The worst of humanity lies in Me. 

And in You.

We are a broken and flawed people. Any of us could be the cop with a deadly knee, or a man writhing on the ground begging to breathe. Until we see ourselves in both, we will never be able to bring justice to either.

Reconciliation happens NOT when we bend our knee to another person or when we raise our fist in angry solidarity. Reconciliation that remains begins when we each bend our knees in humble surrender to the One who gently exposes and forgives all our sin. Only then can we move into relationships with repentance, forgiveness, humility, and healing.

Because how do you lead people towards wholeness of body and soul and city if you don’t begin with Christ and end at the Cross?

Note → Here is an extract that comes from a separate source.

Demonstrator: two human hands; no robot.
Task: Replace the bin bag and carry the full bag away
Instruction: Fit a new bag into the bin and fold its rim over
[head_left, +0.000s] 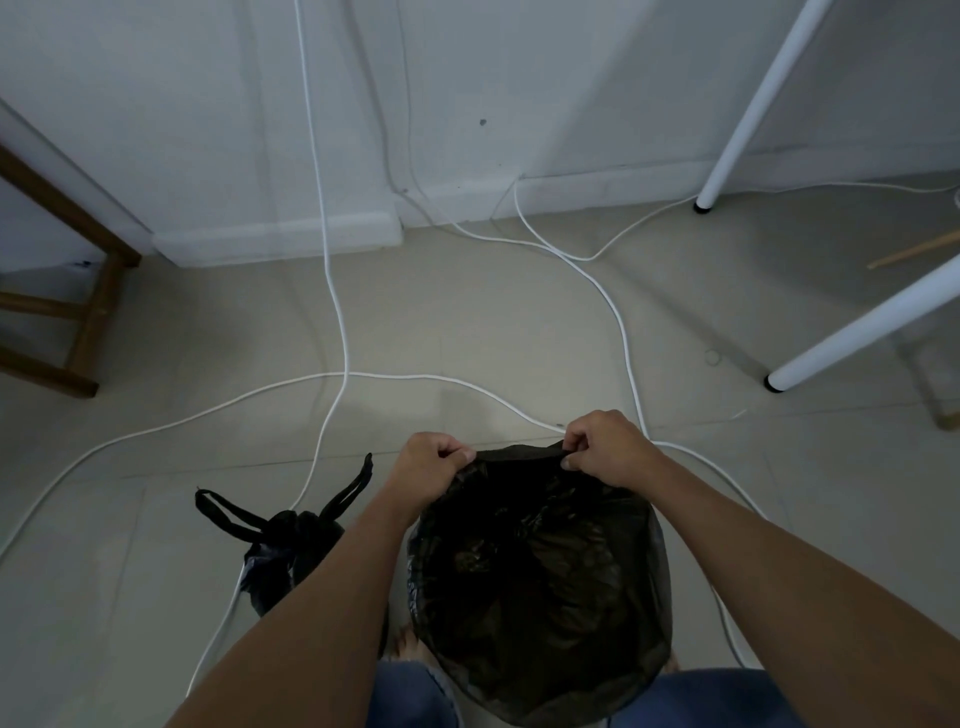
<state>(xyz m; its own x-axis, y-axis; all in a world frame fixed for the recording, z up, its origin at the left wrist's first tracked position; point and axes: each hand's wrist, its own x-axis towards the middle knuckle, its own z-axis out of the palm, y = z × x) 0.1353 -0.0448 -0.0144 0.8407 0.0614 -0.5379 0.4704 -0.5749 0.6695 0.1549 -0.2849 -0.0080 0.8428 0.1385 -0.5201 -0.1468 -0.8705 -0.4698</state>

You’ll have rage and hurt and a host of wordly answers that keep failing us because you’re treating the symptoms but missing the cancer.

As People of the Cross, what we can offer the world is what we are FOR – Not a party, not a political stance, but a Christ-centered posture of humility, of celebrating those we don’t always understand because they too are walking miracles and image-bearers reflecting our great God.

We are FOR humanity.

We are FOR the unity of the body.

We are FOR the wonder and celebration of the different shades of of our brothers and sisters.

Just as we are FOR the bodies that in this life appear less whole, those that struggle with disabilities or mental challenges, or the many shades of babies in the womb desperate for a chance to live.

We are FOR the dignity of every person in this beautiful kaleidoscope of humanity.

Why?

Because we know that each person is not an accident, not a result of random action through time but an intentional creation made with a purpose by a Holy and Loving God. A God who sent His son to wade into the muck of humanity to rescue us when we didn’t even know we were drowning.

Most importantly, we are FOR the extravagant grace that is so desperately needed by all of us and will only be found in Christ. That is the only thing that has ever changed a person and turned a nation towards wholeness.